The obstacles they face are cultural, operational and structural. Hedge fund investors have a public-market trading sensibility. They make big financial bets in quoted companies within liquid markets and can execute investment transactions in minutes. They can realise large profits on small price movements. Consequently, hedge fund investors are interested in daily, and sometimes hourly, performance data. Unhappy investors have the option of withdrawing their capital, usually on 45 days' notice.

All this is worlds apart from the private equity arena, where it may take five years or more to discern the value of a position let alone release liquidity. Interim valuations are difficult to determine and, in any case, private equity investors are locked in and illiquid for up to 10 years.

In a firm that combines hedge fund and private equity operations, one wonders how hedge fund professionals will view their private equity colleagues when the latter cannot point to any realised profits several years after launching their investment programme.
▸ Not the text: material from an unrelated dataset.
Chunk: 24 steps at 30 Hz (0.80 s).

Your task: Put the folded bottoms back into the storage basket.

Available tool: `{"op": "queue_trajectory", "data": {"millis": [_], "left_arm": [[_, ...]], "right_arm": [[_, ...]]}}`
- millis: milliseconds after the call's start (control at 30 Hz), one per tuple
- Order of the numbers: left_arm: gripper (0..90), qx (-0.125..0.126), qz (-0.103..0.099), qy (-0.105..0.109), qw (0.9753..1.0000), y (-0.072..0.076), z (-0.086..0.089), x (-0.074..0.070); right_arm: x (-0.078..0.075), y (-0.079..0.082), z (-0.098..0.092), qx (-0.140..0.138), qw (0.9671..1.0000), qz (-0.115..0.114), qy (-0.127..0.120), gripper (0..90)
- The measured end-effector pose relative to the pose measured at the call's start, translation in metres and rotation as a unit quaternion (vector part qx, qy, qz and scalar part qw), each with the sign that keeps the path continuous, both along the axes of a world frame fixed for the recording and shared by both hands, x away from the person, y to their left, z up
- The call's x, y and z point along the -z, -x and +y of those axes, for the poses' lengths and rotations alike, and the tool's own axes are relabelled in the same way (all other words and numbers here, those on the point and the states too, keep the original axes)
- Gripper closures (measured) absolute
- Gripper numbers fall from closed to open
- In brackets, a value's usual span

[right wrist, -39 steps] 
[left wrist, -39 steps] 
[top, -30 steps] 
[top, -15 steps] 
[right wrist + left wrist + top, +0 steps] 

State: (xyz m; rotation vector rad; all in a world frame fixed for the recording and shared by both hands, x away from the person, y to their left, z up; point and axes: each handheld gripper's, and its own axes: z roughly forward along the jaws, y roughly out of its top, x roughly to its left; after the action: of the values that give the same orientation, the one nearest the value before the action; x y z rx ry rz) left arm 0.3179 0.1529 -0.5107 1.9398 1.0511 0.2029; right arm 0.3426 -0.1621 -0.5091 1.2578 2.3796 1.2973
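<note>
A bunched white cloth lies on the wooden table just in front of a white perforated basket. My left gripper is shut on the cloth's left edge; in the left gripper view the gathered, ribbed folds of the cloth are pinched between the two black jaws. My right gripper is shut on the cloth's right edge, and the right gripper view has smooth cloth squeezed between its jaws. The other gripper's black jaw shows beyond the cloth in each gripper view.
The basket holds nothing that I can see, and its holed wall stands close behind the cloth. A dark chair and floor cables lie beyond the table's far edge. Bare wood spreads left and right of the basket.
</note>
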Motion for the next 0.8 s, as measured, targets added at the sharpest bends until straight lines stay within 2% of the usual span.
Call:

Whatever individual co-operative successes may develop between hedge funds and private equity investors, the overall impact of the incursion of hedge fund capital is likely to be negative for two reasons.

First, the influx of capital and the addition of many more participants all create an increasingly efficient and competitive market. Entry-level pricing for investors will be driven up and, axiomatically, returns will decline. This will be most evident at the high end of the market where the largest private equity groups and hedge fund interests will compete for deals.

The second problem will be the disruption of asset allocation models, one of the critical tools of institutional investors. Institutions go to great pains to arrive at optimal capital allocations. Arguably, they optimise the opportunity to realise attractive returns through risk management, achieved through diversification. But now the alternative asset allocation component of the models, which usually includes commodities (such as timber or coffee), real estate, private equity and hedge funds, will be compromised. It will be increasingly difficult to place alternative asset allocations in discrete silos based on distinct investment strategies. Therefore, investors in alternative assets will have to rethink this approach.

If unpredictable capital flows make it impossible to fasten on to the best strategy, institutional investors may have to refocus on selecting the best fund manager. That would be a development harkening back to the mid-1980s, when private equity was the last bastion of the investor-as-generalist, and institutional investing in the alternative assets sector centred more on intuition and on close relationships with fund managers. After 20 years of using much more formulaic investment strategies, such an adjustment will prove exceedingly difficult.

Combine all these developments, and they presage a five- to seven-year period of low returns for hedge funds that expand beyond their traditional focus and for private firms operating at the high end of their investment sector.